Find the Jens data here: https://www.dropbox.com/scl/fo/3hct1gtuo9la8ysoyhuk2/AAuzFp9D7BVOpwDPJKEN_F0?rlkey=0dkbj53brwayjnj72jnzemau6&dl=0

And Xueshi data here: https://www.dropbox.com/scl/fo/as7ek7z1nezg2urofje4h/AD8NKSYoHrOBiPaVM9FnJMk?rlkey=4qmt8zoeqpv1h13feffsd9ssg&dl=0

1. In Jens' data, load the "5MHz..." files and repackage them into an HDF5 file together with metadata and the power values obtained from the file names.

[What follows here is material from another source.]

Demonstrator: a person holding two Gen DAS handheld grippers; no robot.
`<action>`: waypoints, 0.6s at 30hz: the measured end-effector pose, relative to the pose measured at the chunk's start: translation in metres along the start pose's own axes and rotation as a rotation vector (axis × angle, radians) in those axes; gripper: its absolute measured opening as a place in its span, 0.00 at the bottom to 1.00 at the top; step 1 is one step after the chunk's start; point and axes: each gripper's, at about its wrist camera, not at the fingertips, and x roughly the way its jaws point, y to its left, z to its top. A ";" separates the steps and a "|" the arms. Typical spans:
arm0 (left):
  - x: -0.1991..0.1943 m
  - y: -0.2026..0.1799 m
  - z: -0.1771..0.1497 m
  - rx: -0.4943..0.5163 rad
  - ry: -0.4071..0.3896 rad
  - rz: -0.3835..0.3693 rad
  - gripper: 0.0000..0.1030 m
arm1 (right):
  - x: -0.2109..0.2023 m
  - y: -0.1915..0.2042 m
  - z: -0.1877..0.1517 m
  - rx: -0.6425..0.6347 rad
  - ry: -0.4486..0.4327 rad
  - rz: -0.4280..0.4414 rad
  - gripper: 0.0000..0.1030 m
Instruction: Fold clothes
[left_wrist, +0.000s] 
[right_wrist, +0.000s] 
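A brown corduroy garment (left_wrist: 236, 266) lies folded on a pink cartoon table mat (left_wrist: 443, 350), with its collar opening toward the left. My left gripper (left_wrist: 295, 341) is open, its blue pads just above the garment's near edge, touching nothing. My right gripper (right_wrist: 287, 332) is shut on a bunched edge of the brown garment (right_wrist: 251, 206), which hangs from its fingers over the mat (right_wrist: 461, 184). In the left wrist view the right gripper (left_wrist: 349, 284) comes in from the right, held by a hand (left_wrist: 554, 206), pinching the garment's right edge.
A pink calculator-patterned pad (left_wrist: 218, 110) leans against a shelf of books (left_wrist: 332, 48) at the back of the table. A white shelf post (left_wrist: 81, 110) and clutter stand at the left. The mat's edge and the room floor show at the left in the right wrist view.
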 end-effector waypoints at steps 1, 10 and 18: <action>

2. Reproduce the figure `power_scaling.png`: Calculate the noise variance for each of the traces and do a fit to the model for OPO squeezing variance.
3. Load all of Xueshi's data using `lecroy.read` and repackage them into an HDF5 file.
4. On the raw time traces of squeezing and anti-squeezing, try to create and apply a filter that can remove the strong oscillation at around 28 MHz. Look into e.g. `firwin`, `iirwin`, `lfilter` or other methods of `scipy.signal`.
5. Calculate the averaged spectra of the data. You can consider each of the (electronic, shotnoise, squeezing, antisqueezing) to have been acquired under constant conditions, so it is okay to average all the traces for each channel. Look into `rfft` and `rfftfreq` of `scipy.fft` and/or `periodogram` and `welch` of `scipy.signal`. Look both at spectra for the individual channels and the sum of the four channels.
6. Try to fit the model of OPO squeezing/anti-squeezing to the obtained spectra and extra fitted parameters for $x$, $\eta$, $f_{HWHM}$ and possibly $\theta$ or $\sigma$.